Em uma entrevista exclusiva à nossa equipe de reportagem, a advogada Dra. Lindamir trouxe um panorama detalhado sobre a Lei Maria da Penha (Lei 11.340/2006). Com o aumento dos índices de feminicídio em Mato Grosso e a recorrência de casos em Juara, a especialista reforça que a proteção legal vai muito além da agressão física, abrangendo feridas invisíveis que também deixam marcas profundas.

Os 5 Tipos de Violência

Muitas mulheres ainda acreditam que a lei só se aplica em casos de hematomas visíveis. A Dra. Lindamir alerta que a legislação protege contra cinco formas de abuso:

Física: Agressão ao corpo;

Psicológica: Dano emocional, controle, ameaça e humilhação;

Moral: Calúnia, injúria ou difamação;

Sexual: Relações não consentidas, mesmo dentro do casamento;

Patrimonial: Retenção de documentos, destruição de bens ou controle do dinheiro.

Medidas Protetivas e a Prisão do Agressor

A advogada explicou que a lei permite ao magistrado afastar o agressor imediatamente do lar, proibir aproximação e até suspender contratos se houver dilapidação de bens.
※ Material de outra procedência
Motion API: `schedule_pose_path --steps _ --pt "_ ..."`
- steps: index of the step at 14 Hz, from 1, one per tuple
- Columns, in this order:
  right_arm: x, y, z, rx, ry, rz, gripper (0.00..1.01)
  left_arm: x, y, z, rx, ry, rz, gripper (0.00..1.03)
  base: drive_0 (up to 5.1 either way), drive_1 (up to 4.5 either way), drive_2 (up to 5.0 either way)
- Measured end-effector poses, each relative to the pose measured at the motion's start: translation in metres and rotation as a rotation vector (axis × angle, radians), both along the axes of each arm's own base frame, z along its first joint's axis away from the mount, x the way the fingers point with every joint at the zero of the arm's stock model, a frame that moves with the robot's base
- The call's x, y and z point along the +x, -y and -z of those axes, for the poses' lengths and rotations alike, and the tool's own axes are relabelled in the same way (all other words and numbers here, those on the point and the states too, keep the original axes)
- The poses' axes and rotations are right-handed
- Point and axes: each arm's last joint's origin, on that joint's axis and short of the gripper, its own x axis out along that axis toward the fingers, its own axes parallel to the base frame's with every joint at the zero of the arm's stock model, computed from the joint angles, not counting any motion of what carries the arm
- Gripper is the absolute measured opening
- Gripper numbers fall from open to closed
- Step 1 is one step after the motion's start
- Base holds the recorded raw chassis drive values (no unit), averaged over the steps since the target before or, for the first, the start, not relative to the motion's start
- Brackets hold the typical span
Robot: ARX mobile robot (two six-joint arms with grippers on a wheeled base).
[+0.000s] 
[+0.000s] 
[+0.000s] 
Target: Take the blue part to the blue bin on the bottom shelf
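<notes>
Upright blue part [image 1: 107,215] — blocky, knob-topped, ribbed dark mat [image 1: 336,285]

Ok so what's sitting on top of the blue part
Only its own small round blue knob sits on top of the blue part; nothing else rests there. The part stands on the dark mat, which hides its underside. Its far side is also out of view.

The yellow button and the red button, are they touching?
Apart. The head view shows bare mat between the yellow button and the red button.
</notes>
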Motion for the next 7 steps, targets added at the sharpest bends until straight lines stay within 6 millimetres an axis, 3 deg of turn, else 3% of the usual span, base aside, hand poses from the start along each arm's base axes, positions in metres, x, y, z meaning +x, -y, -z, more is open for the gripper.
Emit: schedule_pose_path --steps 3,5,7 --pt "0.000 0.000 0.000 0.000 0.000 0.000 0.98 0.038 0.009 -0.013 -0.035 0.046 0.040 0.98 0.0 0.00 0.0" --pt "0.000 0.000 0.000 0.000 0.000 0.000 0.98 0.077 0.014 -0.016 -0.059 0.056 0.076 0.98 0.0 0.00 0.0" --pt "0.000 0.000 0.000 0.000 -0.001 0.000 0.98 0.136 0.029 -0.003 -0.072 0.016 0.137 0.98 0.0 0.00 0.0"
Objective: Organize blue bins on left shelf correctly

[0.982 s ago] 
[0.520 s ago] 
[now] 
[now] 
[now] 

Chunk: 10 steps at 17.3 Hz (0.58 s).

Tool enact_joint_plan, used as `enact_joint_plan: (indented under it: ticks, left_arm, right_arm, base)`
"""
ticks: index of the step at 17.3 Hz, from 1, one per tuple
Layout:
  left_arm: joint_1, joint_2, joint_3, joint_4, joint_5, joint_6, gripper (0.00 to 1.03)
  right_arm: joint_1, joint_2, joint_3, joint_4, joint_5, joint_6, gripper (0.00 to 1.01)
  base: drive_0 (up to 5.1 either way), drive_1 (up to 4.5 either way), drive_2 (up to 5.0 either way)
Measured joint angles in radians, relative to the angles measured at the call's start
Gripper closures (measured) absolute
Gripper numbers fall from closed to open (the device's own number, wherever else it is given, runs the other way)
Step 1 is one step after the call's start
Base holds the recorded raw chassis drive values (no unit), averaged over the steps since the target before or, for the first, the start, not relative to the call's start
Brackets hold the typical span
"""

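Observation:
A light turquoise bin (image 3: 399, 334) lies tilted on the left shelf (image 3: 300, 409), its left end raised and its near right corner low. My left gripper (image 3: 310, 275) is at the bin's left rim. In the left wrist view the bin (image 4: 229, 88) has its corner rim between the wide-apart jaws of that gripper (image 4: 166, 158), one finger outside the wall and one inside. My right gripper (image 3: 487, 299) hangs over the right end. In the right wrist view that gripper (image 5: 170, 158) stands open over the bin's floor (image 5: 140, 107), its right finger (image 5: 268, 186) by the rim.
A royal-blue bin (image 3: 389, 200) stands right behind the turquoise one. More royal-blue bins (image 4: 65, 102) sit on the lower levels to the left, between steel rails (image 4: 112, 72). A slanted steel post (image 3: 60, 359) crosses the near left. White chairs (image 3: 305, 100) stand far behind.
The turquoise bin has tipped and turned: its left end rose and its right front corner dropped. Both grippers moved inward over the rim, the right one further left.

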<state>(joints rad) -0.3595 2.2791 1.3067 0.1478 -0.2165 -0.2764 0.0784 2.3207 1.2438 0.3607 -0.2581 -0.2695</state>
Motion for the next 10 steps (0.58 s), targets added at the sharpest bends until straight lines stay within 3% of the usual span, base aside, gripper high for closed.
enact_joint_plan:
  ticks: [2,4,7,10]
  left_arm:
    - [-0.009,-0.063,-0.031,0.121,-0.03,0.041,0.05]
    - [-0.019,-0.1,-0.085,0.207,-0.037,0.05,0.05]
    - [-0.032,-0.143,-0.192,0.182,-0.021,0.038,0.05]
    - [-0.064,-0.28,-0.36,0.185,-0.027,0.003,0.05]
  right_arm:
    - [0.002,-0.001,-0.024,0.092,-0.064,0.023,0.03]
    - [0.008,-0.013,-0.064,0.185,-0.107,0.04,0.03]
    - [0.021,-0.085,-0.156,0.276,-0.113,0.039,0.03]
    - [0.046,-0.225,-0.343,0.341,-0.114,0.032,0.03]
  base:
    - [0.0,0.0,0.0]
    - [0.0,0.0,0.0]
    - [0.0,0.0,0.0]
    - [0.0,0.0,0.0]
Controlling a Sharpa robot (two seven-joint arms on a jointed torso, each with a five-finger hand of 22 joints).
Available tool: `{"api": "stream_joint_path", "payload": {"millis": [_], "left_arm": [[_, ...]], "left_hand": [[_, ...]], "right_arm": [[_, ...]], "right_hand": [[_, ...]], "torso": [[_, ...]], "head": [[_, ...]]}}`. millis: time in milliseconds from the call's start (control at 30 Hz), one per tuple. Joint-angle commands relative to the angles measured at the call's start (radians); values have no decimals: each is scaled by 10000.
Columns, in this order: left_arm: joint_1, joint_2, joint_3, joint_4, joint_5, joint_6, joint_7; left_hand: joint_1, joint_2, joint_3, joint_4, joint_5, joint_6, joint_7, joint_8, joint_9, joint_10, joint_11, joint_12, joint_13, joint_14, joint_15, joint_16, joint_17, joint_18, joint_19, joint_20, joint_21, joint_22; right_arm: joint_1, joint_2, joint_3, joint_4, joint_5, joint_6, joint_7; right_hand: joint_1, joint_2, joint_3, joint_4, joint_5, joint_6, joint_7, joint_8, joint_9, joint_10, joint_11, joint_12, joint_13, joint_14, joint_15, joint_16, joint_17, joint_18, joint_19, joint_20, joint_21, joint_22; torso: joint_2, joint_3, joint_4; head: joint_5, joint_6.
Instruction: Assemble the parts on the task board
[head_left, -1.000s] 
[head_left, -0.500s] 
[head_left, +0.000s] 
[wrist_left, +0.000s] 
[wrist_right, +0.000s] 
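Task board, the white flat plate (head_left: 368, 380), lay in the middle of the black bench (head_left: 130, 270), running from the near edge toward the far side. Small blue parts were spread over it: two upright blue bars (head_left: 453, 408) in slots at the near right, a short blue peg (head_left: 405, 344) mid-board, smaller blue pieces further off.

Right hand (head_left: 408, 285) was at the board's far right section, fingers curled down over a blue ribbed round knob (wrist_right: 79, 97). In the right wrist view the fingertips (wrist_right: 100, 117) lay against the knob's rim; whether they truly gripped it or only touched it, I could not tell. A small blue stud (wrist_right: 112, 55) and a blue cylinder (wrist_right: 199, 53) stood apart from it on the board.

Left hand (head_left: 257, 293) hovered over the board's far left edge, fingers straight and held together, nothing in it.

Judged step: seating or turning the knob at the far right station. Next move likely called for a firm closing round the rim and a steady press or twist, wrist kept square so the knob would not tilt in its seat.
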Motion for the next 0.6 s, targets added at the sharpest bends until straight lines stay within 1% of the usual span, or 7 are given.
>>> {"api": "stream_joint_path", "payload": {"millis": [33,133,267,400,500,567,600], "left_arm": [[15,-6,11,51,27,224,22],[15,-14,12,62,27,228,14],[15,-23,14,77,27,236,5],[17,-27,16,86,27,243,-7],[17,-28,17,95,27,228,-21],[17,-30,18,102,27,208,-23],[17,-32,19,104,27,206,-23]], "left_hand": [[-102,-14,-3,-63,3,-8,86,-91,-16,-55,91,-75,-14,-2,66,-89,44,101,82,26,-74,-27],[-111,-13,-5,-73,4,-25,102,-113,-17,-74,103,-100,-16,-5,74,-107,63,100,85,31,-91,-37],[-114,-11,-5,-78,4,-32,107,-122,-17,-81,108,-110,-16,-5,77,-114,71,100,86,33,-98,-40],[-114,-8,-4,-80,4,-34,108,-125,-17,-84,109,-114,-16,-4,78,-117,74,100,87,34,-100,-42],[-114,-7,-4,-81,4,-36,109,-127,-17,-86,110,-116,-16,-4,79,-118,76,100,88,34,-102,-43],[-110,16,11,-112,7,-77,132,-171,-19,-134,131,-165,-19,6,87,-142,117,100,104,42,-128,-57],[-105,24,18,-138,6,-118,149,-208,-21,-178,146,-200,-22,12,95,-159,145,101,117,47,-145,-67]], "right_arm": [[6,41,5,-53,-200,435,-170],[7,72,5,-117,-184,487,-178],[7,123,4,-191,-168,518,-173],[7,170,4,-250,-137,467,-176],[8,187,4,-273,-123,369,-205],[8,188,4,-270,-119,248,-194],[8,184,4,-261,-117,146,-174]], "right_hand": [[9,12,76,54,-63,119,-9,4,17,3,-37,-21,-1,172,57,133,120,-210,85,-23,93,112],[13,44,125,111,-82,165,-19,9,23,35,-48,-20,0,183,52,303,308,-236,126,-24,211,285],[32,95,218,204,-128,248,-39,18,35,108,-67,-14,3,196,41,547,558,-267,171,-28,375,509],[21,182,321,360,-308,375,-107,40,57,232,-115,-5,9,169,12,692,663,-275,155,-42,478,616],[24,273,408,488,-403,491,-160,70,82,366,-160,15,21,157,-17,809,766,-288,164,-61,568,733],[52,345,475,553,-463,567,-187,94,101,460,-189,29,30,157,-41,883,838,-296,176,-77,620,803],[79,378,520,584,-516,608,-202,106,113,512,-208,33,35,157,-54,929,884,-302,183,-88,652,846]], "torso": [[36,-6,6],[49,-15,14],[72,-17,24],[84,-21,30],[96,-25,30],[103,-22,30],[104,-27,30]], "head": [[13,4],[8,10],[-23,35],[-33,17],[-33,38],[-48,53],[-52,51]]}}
Sobre a prisão, ela é direta:

"O agressor pode ser preso em flagrante ou ter a prisão preventiva decretada se houver risco à vida da vítima ou descumprimento das medidas protetivas."

Destaque também para o avanço tecnológico: o uso da tornozeleira eletrônica associada ao botão do pânico para a vítima, garantindo que o Estado chegue a tempo de salvar vidas.

O Mau Uso da Lei e as Falsas Acusações

Questionada sobre denúncias feitas de má-fé, a Dra. Lindamir foi enfática ao dizer que a falsa acusação é crime e prejudica quem realmente precisa. "A mulher que usa a lei para vingança ou questões patrimoniais indevidas descredibiliza as lutas reais e pode responder criminalmente por isso", pontuou.

Rompendo o Ciclo: Dependência Financeira vs. Emocional

Para as mulheres que não conseguem sair do ambiente de violência, a especialista aponta que as barreiras costumam ser o medo da falta de sustento para os filhos ou o forte laço emocional.

Ajuda Pública: Para a dependência financeira, existem redes de assistência social e políticas públicas de acolhimento.

Rede de Apoio: Para a dependência emocional, a recomendação é buscar terapia e conversar com amigos e familiares. "Falar sobre o problema é o primeiro passo para ganhar forças e tomar posse dos seus direitos", afirma a advogada.